ENGL W4703x Restoration and 18th-century Drama (Jenny Davidson) MW 11-12:15.

ENGL W4801x History of the Novel I (Adam Potkay). TR 9:10-10:25. British fiction from its beginnings through 1818, with attention paid to its historical, political and cultural contexts. Focus on such writers as Defoe, Richardson, Fielding, Sterne, Austen and Mary Shelley.
19th CENTURY
CLEN W4821x The 19th-century Novel in Europe (Maura Spiegel). TR 4:10-5:25. Readings in the 19th-century European novel: works by Gogol, Dostoyevsky,Tolstoy, Flaubert, Balzac, Zola, Dickens, and others. Themes include class mobility, self-making, urban life, alienation; intimacy and consumerism.

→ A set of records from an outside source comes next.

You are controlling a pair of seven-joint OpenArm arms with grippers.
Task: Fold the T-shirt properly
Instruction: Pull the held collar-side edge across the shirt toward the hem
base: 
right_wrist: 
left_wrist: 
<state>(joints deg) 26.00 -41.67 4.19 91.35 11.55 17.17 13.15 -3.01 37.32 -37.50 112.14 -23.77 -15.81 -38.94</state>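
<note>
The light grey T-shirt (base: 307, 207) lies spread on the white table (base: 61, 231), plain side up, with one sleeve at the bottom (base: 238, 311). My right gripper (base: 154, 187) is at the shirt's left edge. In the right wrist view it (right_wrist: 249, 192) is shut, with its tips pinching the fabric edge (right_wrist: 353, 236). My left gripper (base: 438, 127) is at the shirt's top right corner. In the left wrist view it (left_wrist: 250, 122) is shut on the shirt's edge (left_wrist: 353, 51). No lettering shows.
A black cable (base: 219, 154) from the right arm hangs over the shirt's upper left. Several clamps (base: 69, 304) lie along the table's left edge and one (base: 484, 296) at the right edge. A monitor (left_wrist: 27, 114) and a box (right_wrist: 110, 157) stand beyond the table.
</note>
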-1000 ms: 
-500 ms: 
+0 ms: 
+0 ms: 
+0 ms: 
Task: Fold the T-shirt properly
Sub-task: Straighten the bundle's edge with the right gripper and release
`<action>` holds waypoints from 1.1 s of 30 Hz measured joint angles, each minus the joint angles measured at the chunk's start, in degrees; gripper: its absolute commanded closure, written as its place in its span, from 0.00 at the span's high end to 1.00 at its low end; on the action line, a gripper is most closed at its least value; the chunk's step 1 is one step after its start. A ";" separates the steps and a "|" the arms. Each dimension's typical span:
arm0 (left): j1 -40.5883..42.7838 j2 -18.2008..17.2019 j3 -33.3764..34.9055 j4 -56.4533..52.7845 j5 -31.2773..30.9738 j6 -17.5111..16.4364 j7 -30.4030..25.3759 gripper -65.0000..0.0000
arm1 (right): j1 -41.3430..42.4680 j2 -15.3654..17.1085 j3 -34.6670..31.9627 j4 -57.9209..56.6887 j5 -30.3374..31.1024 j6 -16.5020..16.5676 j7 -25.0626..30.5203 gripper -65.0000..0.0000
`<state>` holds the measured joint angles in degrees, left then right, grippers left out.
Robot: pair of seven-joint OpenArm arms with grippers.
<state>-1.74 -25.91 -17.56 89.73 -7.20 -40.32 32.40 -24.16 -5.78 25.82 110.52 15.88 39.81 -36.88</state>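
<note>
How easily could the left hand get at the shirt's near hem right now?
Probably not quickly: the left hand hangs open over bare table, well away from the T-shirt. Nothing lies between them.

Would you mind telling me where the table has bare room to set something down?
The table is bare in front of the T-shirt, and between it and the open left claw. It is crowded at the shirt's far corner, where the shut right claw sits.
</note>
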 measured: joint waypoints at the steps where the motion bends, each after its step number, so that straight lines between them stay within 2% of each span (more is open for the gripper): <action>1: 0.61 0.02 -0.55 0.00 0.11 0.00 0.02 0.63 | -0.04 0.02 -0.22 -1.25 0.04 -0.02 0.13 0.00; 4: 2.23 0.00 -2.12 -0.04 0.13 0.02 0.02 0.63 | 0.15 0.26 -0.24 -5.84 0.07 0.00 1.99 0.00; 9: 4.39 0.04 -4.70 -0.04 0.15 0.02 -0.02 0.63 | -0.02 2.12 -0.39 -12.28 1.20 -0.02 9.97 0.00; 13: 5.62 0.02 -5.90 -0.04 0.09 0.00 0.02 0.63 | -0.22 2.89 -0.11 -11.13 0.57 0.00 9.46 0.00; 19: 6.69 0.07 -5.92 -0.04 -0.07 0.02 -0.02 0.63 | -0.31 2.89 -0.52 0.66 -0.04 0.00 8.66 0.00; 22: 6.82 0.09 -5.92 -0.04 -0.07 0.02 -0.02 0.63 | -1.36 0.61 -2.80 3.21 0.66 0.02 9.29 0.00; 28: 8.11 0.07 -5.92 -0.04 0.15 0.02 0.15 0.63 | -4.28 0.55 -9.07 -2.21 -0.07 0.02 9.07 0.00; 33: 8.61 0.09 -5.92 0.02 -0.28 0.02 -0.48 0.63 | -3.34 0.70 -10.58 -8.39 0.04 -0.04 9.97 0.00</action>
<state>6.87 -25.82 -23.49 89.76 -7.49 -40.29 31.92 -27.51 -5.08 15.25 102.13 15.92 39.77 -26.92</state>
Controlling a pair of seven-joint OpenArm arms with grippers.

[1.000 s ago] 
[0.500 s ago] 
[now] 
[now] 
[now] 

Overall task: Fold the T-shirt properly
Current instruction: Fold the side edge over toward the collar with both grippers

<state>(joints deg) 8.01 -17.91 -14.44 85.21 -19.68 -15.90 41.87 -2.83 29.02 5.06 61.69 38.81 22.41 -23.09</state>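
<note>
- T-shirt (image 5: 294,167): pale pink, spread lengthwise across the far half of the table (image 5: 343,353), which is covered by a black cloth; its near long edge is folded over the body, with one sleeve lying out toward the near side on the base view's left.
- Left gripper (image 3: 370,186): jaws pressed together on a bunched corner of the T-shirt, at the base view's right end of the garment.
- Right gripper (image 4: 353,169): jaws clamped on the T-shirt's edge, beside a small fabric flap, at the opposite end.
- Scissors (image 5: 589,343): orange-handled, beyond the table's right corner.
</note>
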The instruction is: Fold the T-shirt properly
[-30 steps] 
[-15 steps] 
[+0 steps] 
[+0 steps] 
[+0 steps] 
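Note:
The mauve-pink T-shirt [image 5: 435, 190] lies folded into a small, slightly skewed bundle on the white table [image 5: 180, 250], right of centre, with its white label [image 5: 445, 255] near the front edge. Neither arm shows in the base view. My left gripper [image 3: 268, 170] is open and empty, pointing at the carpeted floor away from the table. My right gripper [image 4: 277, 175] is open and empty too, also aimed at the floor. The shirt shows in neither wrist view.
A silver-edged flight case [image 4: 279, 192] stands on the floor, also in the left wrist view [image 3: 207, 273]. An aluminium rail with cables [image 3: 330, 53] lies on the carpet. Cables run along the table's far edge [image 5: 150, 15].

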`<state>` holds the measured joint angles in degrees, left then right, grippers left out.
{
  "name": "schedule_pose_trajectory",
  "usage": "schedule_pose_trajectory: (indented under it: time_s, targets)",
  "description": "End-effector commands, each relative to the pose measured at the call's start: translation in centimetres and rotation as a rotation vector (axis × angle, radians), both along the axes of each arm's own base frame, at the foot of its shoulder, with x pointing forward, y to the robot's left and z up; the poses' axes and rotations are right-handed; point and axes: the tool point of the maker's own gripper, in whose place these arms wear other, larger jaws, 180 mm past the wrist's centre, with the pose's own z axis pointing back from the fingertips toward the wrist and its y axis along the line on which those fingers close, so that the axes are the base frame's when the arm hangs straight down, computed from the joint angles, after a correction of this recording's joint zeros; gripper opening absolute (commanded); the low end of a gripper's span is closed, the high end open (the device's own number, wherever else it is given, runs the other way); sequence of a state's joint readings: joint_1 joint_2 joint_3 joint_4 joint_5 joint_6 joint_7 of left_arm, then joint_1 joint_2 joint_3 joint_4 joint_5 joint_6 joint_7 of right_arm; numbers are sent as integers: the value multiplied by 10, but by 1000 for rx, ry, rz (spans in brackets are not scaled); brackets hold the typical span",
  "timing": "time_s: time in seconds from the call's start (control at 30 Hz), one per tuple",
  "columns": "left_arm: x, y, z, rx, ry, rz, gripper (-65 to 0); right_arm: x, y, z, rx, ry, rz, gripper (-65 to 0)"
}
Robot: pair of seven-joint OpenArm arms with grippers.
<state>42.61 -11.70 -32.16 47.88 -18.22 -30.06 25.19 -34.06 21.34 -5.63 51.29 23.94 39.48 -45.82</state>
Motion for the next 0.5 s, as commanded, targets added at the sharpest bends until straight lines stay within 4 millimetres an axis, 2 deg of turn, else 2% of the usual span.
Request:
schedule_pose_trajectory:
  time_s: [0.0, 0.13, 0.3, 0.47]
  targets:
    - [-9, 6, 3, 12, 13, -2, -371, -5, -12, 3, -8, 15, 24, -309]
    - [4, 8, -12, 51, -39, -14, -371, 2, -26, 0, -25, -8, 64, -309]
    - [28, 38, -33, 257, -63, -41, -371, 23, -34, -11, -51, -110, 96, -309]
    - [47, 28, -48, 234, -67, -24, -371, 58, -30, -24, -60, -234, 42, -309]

CLEN G6490x Comparative Romantic Texts (Ross Hamilton). W 6:10-8. This course will serve both as a close reading of romantic texts and as an overview of recent theoretical debates concerning the history of subjectivity. Our goal: a historical understanding of the romantic individual, moved as it is by feeling and (as we shall see) strangely attracted to accident. The question of modernity--a problem that has revivified recent intellectual literary history--is linked to the history of the subject. Yet many recent histories--whether idealist or materialist--ignore the ontological significance of mind and body in early modernity. This significance is effaced by the empirical attempt to write a language of experience, and yet is the necessary precondition for a properly historicist understanding not only of the romantic individual, but of the bourgeois subjectivity of the 19th century and the fractured Modernist self. We will begin by considering certain postulates of literary history generated during the period we define as "romantic" as well as later responses. We will then turn to philosophy to explore the fundamental shift from late renaissance ontology of substance to a "modern" empirical understanding, and trace the curious afterlife of this ontology in the modern experience of accident. Accident appears as a rupture in both history and personal experience, but its history is the history of the self in modernity. The body of the course will be devoted to three case studies--Rousseau, Wordsworth, and "late Romanticism" of Austen and Kleist--which we shall interpret within their relation--literary, philosophical, cultural--to the romantic individual. Other writers considered include Coleridge, Novalis, Stendhal, and perhaps, as a Modernist foil, Pessoa.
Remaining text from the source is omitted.